Aufwärmen (3 Runden)
Das Aufwärmen bereitet die Gesäßmuskulatur und die umliegenden Muskeln auf schwerere Arbeiten vor. Führen Sie jede Übung nacheinander mit minimaler Pause durch:
- Air Squat: 10 Wiederholungen
- Jump Squat: 5 Wiederholungen
- Reverse Lunge: 5 Wiederholungen pro Bein
- Butterfly Situp: 5 Wiederholungen
- Plank: 30 Sekunden halten
- Couch-Stretch mit Aktivierung: 30 Sekunden pro Seite
Lift A (4 Runden, 6–12 Wiederholungen)
Lift A konzentriert sich auf grundlegende Bewegungen mit schwereren Lasten. Führen Sie jede Übung hintereinander mit wenig bis gar keiner Pause zwischen den Zügen aus und machen Sie dann zwischen den Runden eine kurze Pause:
- Langhantel-Kreuzheben: Spannen Sie die Gesäßmuskulatur an und bewegen Sie die Hüften, um die Langhantel vom Boden zu heben.
- Seitlicher Ausfallschritt zur Box: Machen Sie einen seitlichen Ausfallschritt und legen Sie Ihre Gesäßmuskulatur auf eine Box oder Bank.
- Tiefe Kniebeuge mit Innenrotation: Gehen Sie in eine tiefe Kniebeuge und drehen Sie ein Knie nach innen, um den Boden zu berühren. 1 Minute pro Seite gedrückt halten.
Lift B (4 Runden, 6–12 Wiederholungen)
Lift B betont einseitige Bewegungen, um den Gluteus medius weiter zu isolieren. Führen Sie die Übungen auch hier nacheinander mit minimaler Pause zwischen den Bewegungen durch:
- Single-Leg Bench RDL: Legen Sie ein Knie auf eine Bank und schwenken Sie es an den Hüften, während Sie eine Hantel entlang des gegenüberliegenden Beins senken.
- Froschdehnung mit Aktivierung: Knien Sie sich in eine Froschposition und spannen Sie Ihre Gesäßmuskulatur 1 Minute lang pro Seite an.

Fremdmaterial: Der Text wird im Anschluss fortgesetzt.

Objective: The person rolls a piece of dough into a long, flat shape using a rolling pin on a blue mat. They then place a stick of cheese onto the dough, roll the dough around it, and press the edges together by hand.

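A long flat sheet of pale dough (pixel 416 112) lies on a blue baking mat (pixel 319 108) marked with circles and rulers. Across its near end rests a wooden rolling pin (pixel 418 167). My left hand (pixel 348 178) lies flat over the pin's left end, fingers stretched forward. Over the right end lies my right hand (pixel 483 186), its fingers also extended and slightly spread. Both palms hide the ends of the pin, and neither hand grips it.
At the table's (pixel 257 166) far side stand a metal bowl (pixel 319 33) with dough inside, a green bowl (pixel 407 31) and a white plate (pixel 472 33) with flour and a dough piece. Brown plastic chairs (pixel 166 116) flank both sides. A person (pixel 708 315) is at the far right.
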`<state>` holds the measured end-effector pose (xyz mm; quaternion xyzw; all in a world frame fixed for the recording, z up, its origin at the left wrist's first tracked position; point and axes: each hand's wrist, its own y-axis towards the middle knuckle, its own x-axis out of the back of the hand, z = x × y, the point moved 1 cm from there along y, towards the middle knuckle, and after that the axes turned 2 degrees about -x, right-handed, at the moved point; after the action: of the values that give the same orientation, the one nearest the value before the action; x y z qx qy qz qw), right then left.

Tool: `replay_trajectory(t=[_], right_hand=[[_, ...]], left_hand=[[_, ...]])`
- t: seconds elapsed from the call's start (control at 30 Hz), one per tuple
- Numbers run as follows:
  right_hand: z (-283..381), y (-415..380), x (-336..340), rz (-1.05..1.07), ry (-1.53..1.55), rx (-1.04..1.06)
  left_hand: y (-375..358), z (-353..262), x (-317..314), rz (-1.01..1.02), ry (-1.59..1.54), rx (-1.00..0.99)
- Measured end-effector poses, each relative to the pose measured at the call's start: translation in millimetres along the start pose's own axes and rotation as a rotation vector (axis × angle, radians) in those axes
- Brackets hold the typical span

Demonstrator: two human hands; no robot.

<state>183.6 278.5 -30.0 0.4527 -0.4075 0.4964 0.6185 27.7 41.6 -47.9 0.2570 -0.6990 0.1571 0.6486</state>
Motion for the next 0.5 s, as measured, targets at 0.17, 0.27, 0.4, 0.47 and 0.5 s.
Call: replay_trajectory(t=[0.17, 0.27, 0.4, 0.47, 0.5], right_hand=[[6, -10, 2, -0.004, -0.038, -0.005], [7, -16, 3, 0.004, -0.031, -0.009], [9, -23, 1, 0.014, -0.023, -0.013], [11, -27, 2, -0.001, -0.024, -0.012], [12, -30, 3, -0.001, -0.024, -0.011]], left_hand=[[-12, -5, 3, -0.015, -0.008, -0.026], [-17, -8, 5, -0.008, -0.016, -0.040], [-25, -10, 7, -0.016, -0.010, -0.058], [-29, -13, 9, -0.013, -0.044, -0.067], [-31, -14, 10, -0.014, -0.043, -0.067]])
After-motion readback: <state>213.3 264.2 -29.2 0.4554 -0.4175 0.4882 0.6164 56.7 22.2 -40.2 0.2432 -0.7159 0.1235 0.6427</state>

Gewichtsauswahl: Das „schwierige, aber machbare“ Protokoll
Trainer Sandy Brockman empfiehlt, ein Gewicht zu wählen, das Sie fordert, ohne Kompromisse bei der Form einzugehen. Beginnen Sie mit einer 35-Pfund-Langhantel oder 5–10-Pfund-Hanteln, wenn Sie damit noch nicht vertraut sind. Erhöhen Sie das Gewicht schrittweise jede Woche, wenn Sie stärker werden. Wenn Sie eine gute Form beibehalten und sich gleichzeitig anstrengen können, ist es an der Zeit, schwerer zu trainieren.
Wöchentlicher Fortschritt
Das Programm folgt einem strukturierten Ablauf, um maximale Ergebnisse zu erzielen:
- Woche 1: Konzentrieren Sie sich auf die Form mit leichteren Gewichten und höheren Wiederholungen (12 pro Zug).
- Woche 2: Reduzieren Sie die Wiederholungen auf 10 und erhöhen Sie gleichzeitig das Gewicht.
- Woche 3: Reduzieren Sie die Wiederholungen auf 6–8 und verwenden Sie das maximale Kraftaufbaugewicht.
- Woche 4: Spitzenkraftphase; kontrollierte Bewegung.
- Woche 5: Rückkehr zum mittleren Volumen (10 Wiederholungen) mit leichteren Gewichten.
- Woche 6: Hybrider Ansatz: schwere Übungen mit weniger Wiederholungen, leichtere Übungen mit höherem Volumen.
Das Wichtigste zum Mitnehmen: Konsequente Fortschritte und die richtige Form sind entscheidend, um das volle Potenzial Ihres Gesäßmuskels auszuschöpfen. Wenn dieses Training richtig ausgeführt wird, baut es Kraft, Stabilität und Ästhetik in einer der wichtigsten Muskelgruppen für die gesamte sportliche Leistung auf.